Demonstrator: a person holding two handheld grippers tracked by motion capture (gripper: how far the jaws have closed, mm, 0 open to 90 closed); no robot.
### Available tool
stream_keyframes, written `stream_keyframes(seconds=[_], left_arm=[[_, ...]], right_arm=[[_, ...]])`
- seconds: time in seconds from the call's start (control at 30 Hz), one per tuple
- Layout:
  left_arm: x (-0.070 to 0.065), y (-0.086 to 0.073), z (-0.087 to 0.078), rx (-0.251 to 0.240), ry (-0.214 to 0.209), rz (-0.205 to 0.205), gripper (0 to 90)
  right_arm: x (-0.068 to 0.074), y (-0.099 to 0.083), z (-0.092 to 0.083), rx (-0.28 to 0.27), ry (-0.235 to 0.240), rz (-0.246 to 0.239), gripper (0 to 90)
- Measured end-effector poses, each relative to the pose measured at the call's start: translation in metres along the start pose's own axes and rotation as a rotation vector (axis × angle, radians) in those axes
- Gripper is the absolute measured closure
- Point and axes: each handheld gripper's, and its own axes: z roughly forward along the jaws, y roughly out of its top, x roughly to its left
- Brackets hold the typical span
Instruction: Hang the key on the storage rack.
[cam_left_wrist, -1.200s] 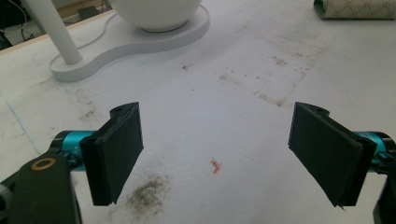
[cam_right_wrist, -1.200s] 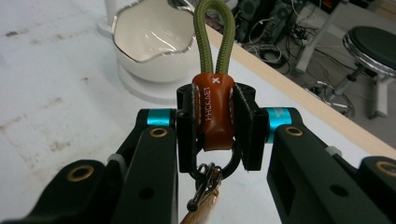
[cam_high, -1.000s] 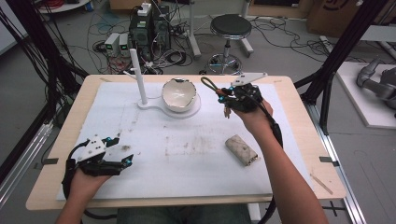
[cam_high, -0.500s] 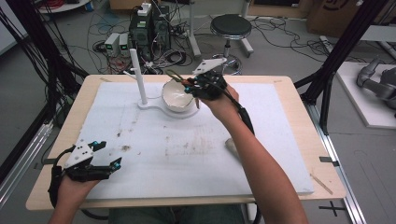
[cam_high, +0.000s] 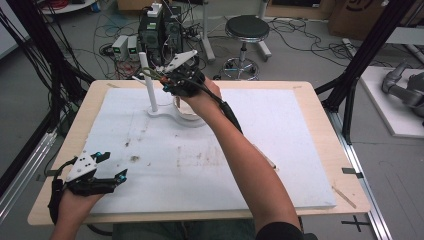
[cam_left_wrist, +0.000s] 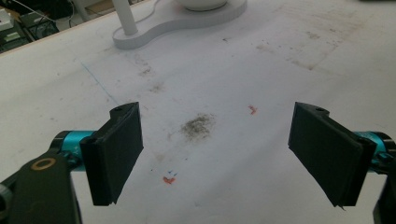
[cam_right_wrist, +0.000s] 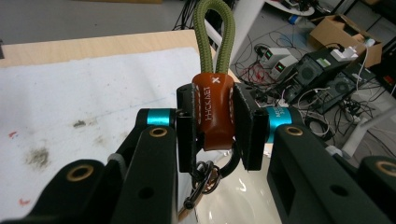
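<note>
We see a wide wooden table covered with a white, stained foam sheet. At the far side of the sheet stands a white plastic stand with a thin upright post and a round base, and a white bowl sits on that base.

Our right gripper is above this stand, close to the top of the post. Its jaws are closed tight on a keychain with a brown leather tab and an olive green cord loop; the cord rises above the jaws and metal rings hang under them.

Our left gripper rests low at the near left corner, with jaws wide apart and nothing between them.
</note>
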Motion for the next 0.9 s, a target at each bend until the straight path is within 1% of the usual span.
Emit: stream_keyframes(seconds=[0.07,0.2,0.43,0.6,0.8,0.9], left_arm=[[0.0,0.0,-0.001,-0.002,0.005,0.0,17.8],[0.001,-0.001,-0.001,-0.001,0.002,-0.003,17.8],[0.001,-0.002,0.0,0.005,-0.005,-0.001,17.8],[0.001,-0.002,0.0,0.004,-0.004,-0.005,17.8],[0.0,-0.003,0.001,0.01,-0.007,-0.004,17.8],[0.0,-0.003,0.001,0.011,-0.009,-0.003,17.8]], right_arm=[[0.001,0.002,0.006,0.0,0.0,-0.006,73.0],[0.002,0.003,0.014,0.008,0.003,0.003,73.0],[0.007,0.004,0.025,0.024,0.012,-0.019,73.0],[0.008,0.003,0.03,0.034,0.0,-0.032,72.8],[0.008,0.003,0.032,0.054,-0.03,-0.056,72.2],[0.009,0.003,0.034,0.058,-0.041,-0.065,68.1]])
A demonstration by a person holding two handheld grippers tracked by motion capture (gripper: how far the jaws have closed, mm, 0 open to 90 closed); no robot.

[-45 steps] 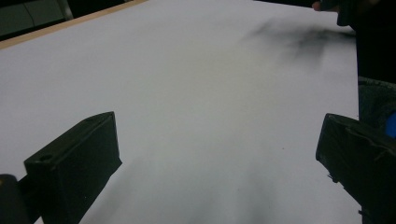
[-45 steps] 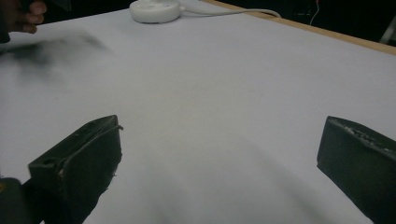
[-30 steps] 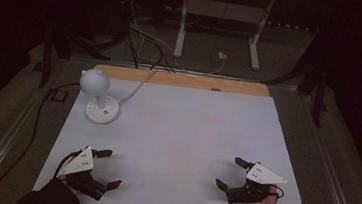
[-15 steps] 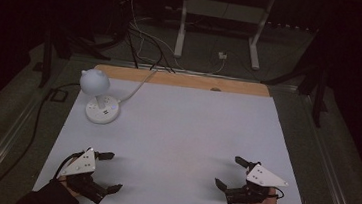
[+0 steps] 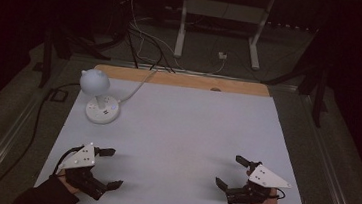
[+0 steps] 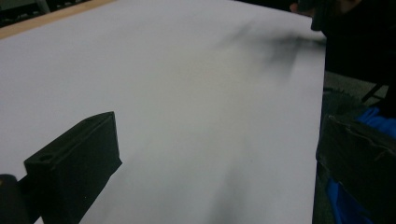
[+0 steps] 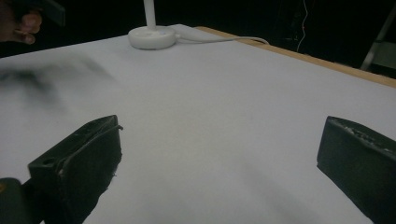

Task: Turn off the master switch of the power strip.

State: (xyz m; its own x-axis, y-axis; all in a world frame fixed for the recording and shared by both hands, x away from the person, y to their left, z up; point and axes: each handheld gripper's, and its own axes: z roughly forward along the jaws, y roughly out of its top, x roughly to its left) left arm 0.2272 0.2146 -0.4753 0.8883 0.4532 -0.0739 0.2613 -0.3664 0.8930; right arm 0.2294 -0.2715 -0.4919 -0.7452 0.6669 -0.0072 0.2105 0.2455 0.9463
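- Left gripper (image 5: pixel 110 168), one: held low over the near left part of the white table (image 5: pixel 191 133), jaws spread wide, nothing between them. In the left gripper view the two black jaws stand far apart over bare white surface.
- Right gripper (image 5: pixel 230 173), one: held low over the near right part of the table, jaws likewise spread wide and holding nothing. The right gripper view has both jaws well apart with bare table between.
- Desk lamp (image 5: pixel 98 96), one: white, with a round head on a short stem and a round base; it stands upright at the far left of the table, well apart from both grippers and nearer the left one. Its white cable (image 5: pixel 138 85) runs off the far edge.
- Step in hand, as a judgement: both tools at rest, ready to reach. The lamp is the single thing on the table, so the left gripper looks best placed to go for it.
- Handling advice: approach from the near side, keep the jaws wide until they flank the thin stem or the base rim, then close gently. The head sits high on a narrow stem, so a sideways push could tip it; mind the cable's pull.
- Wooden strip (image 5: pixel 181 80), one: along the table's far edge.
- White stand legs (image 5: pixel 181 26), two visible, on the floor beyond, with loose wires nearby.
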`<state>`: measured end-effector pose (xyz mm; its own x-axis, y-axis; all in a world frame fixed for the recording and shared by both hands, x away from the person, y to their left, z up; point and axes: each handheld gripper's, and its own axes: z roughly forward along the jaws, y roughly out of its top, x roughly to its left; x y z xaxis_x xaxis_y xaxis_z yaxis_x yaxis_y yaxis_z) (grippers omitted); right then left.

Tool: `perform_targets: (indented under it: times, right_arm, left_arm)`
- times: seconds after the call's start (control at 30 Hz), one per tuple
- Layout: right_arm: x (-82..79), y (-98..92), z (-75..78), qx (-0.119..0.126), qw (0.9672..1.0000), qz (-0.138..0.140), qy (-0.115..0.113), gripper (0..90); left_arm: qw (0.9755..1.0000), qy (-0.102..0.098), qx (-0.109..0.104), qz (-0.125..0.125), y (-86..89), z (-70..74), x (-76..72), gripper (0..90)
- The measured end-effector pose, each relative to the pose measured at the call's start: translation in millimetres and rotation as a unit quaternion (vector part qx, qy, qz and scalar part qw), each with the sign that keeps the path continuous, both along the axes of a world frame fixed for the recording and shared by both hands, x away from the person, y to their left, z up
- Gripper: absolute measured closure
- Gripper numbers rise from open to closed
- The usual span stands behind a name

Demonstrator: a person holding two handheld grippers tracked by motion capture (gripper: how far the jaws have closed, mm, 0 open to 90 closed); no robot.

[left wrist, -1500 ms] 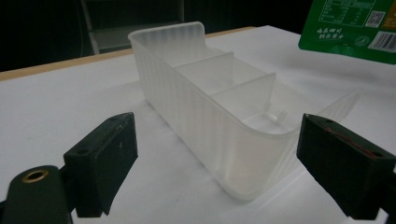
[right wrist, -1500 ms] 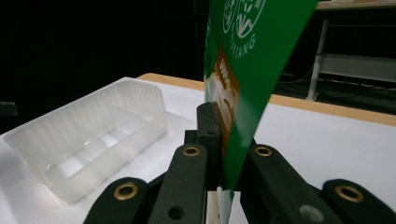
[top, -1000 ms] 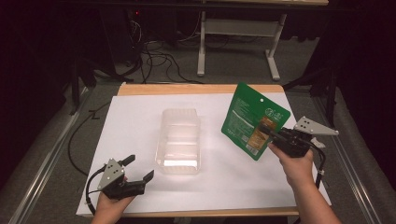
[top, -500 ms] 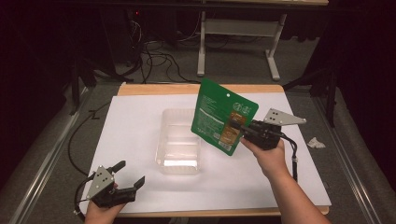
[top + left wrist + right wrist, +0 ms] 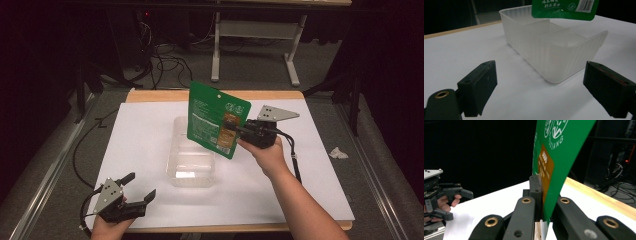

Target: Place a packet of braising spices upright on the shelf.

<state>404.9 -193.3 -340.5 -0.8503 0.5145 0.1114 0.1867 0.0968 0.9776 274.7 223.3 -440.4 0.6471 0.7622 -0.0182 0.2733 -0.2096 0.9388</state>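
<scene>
Right gripper (image 5: pixel 239 131) jaws clenched on green pouch (image 5: pixel 217 120) — pouch held upright above clear container (image 5: pixel 192 155), mid-counter. Left gripper (image 5: pixel 137 192) jaws released, idle at near left. Align pouch with compartment, lower bottom edge first — release only once seated.

Green pouch (image 5: pixel 216 120): flat foil snack bag, white print, orange label patch near its right edge, hang hole at top, barcode on a lower corner. Held upright in the air, slightly tilted, pinched at its right edge, over the far end of the tray (image 5: pixel 192 172). Tray: clear ribbed plastic, rectangular, three compartments, empty, upright on the white sheet, long axis running away from the person.
</scene>
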Motion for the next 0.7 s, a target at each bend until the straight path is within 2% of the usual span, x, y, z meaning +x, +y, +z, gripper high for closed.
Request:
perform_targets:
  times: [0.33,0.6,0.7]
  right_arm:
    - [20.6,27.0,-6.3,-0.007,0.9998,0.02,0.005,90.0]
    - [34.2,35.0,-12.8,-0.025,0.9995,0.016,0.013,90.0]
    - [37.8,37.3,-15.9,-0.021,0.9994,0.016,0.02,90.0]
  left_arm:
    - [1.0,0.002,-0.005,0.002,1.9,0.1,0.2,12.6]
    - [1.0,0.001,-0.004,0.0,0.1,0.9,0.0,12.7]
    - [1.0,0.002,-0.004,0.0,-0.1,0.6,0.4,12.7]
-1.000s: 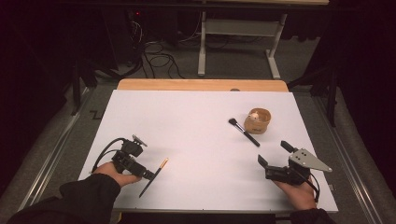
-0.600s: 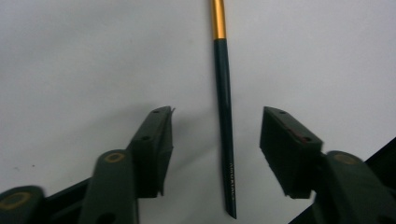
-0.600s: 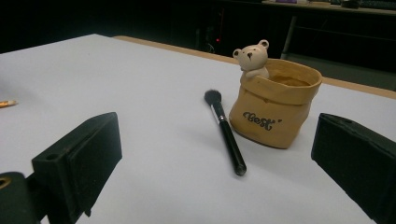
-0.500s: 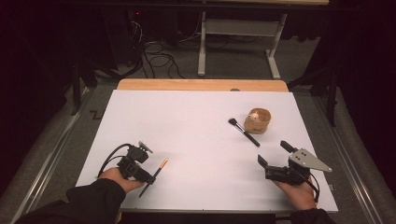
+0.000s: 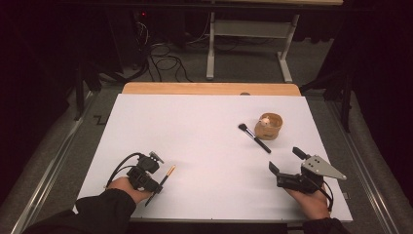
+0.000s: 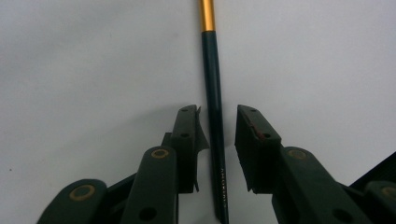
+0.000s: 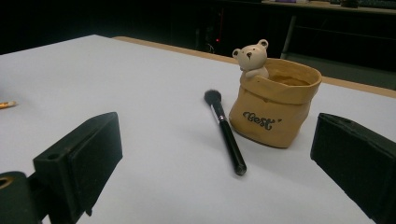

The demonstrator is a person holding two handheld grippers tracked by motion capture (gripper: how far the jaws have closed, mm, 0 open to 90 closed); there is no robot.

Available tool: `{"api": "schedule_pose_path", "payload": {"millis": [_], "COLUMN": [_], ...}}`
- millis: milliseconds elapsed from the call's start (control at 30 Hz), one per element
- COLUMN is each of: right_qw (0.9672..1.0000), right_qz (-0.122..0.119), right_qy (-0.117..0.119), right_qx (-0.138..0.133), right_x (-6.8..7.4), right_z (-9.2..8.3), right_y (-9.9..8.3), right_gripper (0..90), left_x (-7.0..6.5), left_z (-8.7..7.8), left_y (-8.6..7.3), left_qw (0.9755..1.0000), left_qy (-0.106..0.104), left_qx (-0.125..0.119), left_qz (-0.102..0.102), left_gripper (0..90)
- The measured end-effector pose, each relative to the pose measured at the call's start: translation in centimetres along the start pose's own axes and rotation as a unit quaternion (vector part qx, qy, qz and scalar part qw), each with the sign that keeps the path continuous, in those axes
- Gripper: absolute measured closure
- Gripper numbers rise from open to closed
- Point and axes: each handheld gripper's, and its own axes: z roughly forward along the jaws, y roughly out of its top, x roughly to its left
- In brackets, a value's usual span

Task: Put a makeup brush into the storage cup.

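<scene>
The brush (image 6: 214,93) lies on the counter (image 5: 209,126) between the left gripper's (image 6: 217,140) closing fingers, untouched; right gripper's (image 7: 219,158) fingers apart

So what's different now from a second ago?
The left gripper slid back along the thin dark brush with the gold band toward the person. Its jaws have just been closing around the handle, with small gaps left. The right gripper, black makeup brush and tan bear pot stayed put.
</scene>
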Motion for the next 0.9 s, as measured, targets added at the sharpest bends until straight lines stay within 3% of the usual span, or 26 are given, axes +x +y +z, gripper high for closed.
{"api": "schedule_pose_path", "payload": {"millis": [400, 667, 900], "right_qw": [1.0, 1.0, 1.0], "right_qz": [0.0, 0.001, 0.002], "right_qy": [-0.001, 0.0, -0.001], "right_qx": [0.0, 0.001, -0.002], "right_x": [-0.02, -0.02, -0.11], "right_z": [0.01, 0.05, -0.01], "right_y": [-0.02, -0.05, -0.07], "right_gripper": [2.8, 3.0, 3.2], "left_x": [0.14, -0.27, -0.04], "left_z": [0.1, 0.25, 0.26], "left_y": [-0.08, 0.0, -0.21], "left_qw": [1.0, 0.9994, 0.9995], "left_qy": [0.003, 0.027, 0.026], "left_qx": [0.007, 0.013, 0.005], "left_qz": [0.001, 0.017, 0.016], "left_gripper": [73.7, 77.4, 81.4]}}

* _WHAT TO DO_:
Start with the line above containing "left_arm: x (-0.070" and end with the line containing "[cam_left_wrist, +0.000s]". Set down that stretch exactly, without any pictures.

* _RESPONSE AREA_:
  left_arm: x (-0.070 to 0.065), y (-0.086 to 0.073), z (-0.087 to 0.078), rx (-0.251 to 0.240), ry (-0.214 to 0.209), rz (-0.205 to 0.205), gripper (0 to 90)
  right_arm: x (-0.068 to 0.074), y (-0.099 to 0.083), z (-0.092 to 0.083), rx (-0.28 to 0.27), ry (-0.235 to 0.240), rz (-0.246 to 0.239), gripper (0 to 90)
- Measured end-effector poses, each relative to the pose measured at the call's start: translation in metres along the start pose's own axes and rotation as a rotation vector (axis × angle, radians) in those axes
- Gripper is the absolute measured closure
- Point and axes: each handheld gripper's, and its own axes: z roughly forward along the jaws, y roughly out of its top, x roughly to its left
- Brackets hold the typical span
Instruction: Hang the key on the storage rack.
[cam_left_wrist, -1.200s] 
[cam_right_wrist, -1.200s] 
[cam_high, -1.000s] 
[cam_high, -0.500s] 
[cam_high, +0.000s] 
[cam_left_wrist, +0.000s] 

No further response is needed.